INSTRUCTIONS TO FOLLOW – Please write out the entire listing below exactly, excluding its pictures.

DATA BELOW –
===

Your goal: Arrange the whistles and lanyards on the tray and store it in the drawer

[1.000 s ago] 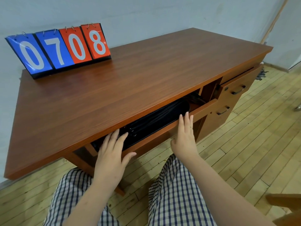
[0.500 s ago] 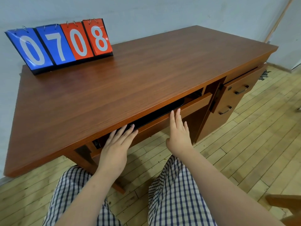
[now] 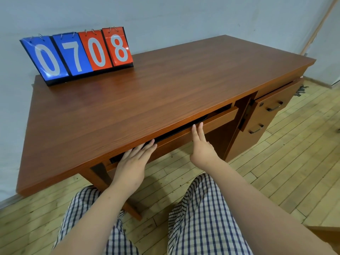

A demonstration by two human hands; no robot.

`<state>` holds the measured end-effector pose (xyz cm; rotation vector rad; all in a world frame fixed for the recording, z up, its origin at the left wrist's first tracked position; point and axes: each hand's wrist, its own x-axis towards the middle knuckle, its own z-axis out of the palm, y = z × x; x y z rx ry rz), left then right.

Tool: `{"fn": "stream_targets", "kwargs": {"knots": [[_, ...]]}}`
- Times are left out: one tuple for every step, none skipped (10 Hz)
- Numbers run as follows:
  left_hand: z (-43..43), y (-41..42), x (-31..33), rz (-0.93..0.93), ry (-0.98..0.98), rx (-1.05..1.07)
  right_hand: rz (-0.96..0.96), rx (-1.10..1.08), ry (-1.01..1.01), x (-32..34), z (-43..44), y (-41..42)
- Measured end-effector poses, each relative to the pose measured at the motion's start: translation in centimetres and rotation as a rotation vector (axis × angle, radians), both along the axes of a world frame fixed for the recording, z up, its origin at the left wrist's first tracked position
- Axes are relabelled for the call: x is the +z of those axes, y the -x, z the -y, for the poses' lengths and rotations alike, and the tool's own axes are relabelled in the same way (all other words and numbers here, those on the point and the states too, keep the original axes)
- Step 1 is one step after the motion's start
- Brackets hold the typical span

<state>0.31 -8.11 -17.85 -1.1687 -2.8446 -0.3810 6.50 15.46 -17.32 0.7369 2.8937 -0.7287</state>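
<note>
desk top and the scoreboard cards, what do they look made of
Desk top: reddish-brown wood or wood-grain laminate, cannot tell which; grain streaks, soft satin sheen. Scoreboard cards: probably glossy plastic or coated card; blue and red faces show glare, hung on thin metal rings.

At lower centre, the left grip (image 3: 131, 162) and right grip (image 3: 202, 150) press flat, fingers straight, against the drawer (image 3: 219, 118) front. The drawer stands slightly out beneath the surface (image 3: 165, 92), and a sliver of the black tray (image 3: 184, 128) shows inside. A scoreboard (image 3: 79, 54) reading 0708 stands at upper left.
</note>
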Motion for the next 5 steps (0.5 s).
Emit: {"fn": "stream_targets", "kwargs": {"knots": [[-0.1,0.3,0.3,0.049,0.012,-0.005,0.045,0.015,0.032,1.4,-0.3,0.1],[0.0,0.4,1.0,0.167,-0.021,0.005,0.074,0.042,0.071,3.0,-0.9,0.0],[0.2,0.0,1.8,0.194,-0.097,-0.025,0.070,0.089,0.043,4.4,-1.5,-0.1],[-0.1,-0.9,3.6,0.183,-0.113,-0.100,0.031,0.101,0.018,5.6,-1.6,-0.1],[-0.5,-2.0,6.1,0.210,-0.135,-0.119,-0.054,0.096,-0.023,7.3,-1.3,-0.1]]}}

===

COMPLETED EXERCISE –
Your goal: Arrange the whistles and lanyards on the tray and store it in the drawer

[1.000 s ago] 
[0.500 s ago] 
[now] 

A demonstration by two human hands; no robot.

`<state>` holds the measured end-effector pose (xyz cm; rotation vector rad; all in a world frame fixed for the recording, z up, its origin at the left wrist's first tracked position; point and axes: each hand's wrist, its own x-axis towards the middle knuckle, its own z-axis out of the palm, y = z × x; x y z rx ry rz), left then right.

Tool: `{"fn": "stream_targets", "kwargs": {"knots": [[_, ...]]}}`
- Times are left out: one tuple for every step, none skipped (10 Hz)
- Numbers run as follows:
  left_hand: z (-43..43), y (-41..42), x (-31..33), rz (-0.93..0.93), ry (-0.98..0.98), rx (-1.05..1.07)
  right_hand: rz (-0.96..0.96), rx (-1.10..1.08), ry (-1.01..1.01), x (-32..34), z (-43..44), y (-41..42)
- Measured end-effector poses, each relative to the pose measured at the motion's start: translation in centimetres and rotation as a rotation vector (axis × angle, radians), both along the axes of a world frame fixed for the recording, z up, its origin at the left wrist's first tracked position
- Axes are relabelled for the call: x is the +z of those axes, y the -x, z the -y, for the poses' lengths and rotations alike, and the tool's own axes are relabelled in the same way (all other words and numbers here, those on the point and the states too, keep the original axes)
- Step 1 is one step after the motion's start
- Brackets hold the typical span

<state>0.31 -8.11 -17.85 -1.1687 -2.8446 -0.3810 6.50 15.46 -17.32 0.7369 2.8937 -0.7287</state>
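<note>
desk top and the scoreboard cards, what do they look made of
Desk top: reddish-brown wood or wood-grain laminate, cannot tell which; grain streaks, soft satin sheen. Scoreboard cards: probably glossy plastic or coated card; blue and red faces show glare, hung on thin metal rings.

At lower centre, the left grip (image 3: 131, 162) and right grip (image 3: 202, 150) press flat, fingers straight, against the drawer (image 3: 219, 118) front. The drawer stands slightly out beneath the surface (image 3: 165, 92), and a sliver of the black tray (image 3: 184, 128) shows inside. A scoreboard (image 3: 79, 54) reading 0708 stands at upper left.
</note>
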Motion for the next 5 steps (0.5 s).
Emit: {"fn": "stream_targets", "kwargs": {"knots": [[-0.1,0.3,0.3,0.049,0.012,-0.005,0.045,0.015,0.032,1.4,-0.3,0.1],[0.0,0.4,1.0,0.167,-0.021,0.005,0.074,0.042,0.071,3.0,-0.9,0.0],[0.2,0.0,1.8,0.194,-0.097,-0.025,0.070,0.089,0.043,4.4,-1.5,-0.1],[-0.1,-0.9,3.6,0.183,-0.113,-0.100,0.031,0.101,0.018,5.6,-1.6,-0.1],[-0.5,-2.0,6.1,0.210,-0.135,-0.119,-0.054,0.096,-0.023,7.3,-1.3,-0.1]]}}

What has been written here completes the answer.